Open Development: We will maintain a publicly available source code repository through the entire development process. This will be hosted on Launchpad, the same community used by 100s of projects including the Ubuntu Linux distribution. [Personal commentary: Getting code and designs out in the open as early as possible in the process allows everyone to benefit from the power of a community in the biggest way possible. This also makes finding and fixing big problems much easier as each patch can be tracked and its individual impact measured.]
Open Community: Our core goal is to produce a healthy, vibrant development and user community. Most decisions will be made using a lazy consensus model. All processes will be documented, open and transparent. [Personal commentary: Everyone should have a seat at the table at a level that corresponds to the effort and contributions they're putting into the project. With all of the decision making done in IRC meetings (with transcripts) and over mailing lists members of the community can see "how the sausage was made" rather than just the end result of the decision -- this is really important to build and maintain trust.]
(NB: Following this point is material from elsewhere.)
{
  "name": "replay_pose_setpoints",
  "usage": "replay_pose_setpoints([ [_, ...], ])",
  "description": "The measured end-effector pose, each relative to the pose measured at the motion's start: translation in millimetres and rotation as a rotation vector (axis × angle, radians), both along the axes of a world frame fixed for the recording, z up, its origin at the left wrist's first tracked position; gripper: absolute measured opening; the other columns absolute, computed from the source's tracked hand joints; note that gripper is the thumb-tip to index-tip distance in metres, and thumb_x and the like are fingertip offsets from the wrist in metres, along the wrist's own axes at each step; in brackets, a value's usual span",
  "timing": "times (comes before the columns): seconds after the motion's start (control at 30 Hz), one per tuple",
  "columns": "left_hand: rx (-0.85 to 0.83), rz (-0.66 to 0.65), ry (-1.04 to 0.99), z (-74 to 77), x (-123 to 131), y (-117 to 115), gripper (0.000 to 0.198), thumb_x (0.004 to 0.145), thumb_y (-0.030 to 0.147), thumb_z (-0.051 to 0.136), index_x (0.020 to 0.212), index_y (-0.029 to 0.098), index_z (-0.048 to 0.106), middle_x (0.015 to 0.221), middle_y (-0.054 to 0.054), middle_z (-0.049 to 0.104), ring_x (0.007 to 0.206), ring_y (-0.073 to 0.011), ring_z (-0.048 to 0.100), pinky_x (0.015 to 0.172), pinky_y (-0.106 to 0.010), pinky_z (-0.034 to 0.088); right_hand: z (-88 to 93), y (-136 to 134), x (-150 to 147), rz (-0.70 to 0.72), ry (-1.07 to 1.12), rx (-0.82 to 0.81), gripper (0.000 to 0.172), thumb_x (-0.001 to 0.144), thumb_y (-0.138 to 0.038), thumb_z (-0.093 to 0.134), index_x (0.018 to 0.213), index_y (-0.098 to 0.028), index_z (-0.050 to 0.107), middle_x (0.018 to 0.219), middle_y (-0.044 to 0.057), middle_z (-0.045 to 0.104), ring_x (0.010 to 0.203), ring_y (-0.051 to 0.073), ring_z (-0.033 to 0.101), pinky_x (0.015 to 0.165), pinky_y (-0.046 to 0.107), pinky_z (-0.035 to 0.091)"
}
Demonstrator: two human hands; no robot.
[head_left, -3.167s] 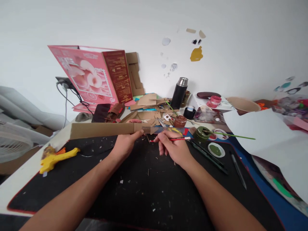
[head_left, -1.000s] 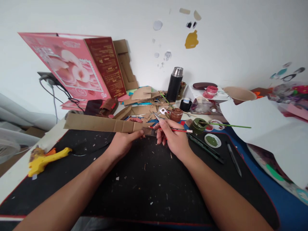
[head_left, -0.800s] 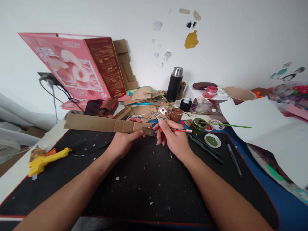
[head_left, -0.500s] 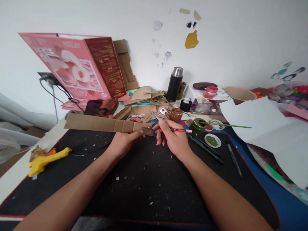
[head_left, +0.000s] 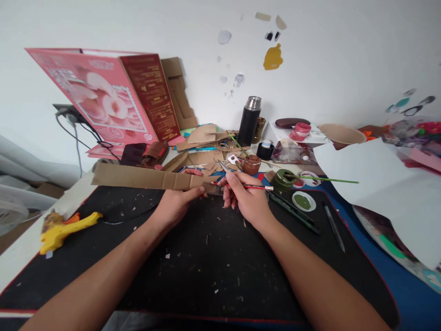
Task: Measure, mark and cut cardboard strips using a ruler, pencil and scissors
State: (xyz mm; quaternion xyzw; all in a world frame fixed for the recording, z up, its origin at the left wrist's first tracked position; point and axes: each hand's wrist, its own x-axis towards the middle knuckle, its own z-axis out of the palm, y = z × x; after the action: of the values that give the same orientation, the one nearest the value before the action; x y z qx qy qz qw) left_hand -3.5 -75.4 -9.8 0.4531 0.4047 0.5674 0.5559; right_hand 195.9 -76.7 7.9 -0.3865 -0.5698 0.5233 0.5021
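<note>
A long strip of brown cardboard (head_left: 148, 177) with creases across it is held up at its right end by my left hand (head_left: 179, 197), thumb on the near face, fingers behind. A dark, see-through piece (head_left: 214, 187) lies against that end. In my right hand (head_left: 243, 193) is a red and black pencil (head_left: 253, 186), its tip pointing left at the strip's end. A pointed silver blade (head_left: 223, 166) sticks out past the thumb of the same hand; the rest of that tool is hidden.
A black mat (head_left: 193, 276) with small scraps covers the table. A yellow glue gun (head_left: 65, 230) lies left. Cardboard scraps (head_left: 203, 135), a black thermos (head_left: 249, 122) and a brown paint jar (head_left: 251, 164) stand behind my hands. Right are a green paint jar (head_left: 282, 180) and pens (head_left: 334, 227).
The view has shifted very slightly. Both hands, the cardboard strip and the pencil keep practically the same pose.
</note>
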Motion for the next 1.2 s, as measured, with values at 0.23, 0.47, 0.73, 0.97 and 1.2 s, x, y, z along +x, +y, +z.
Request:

We’re off to a fun and exciting start. Looking at the stats from this week I’m amazed at the amount of contribution we’re seeing from such a large group of developers (stats for the week of 12/3 to 12/9):
- OpenStack Compute (NOVA) Data
- 17 Active Reviews
- 97 Active Branches – owned by 34 people & 4 teams
- 472 commits by 26 people in last month
- OpenStack Object Storage (SWIFT) Data
- 5 Active Reviews
- 41 Active Branches – owned by 19 people & 2 teams
- 184 commits by 15 people in last month
This shows me what we’re doing is working and given the time to continue to grow and bloom OpenStack Compute can help IT make the move to automation the same way manufacturing has over the past 50 years. Yes, I’m saying IT isn’t automated right now. IT automates other tasks inside the Enterprise but they haven’t really automated many of their own tasks (this probably deserves a full post of it’s own).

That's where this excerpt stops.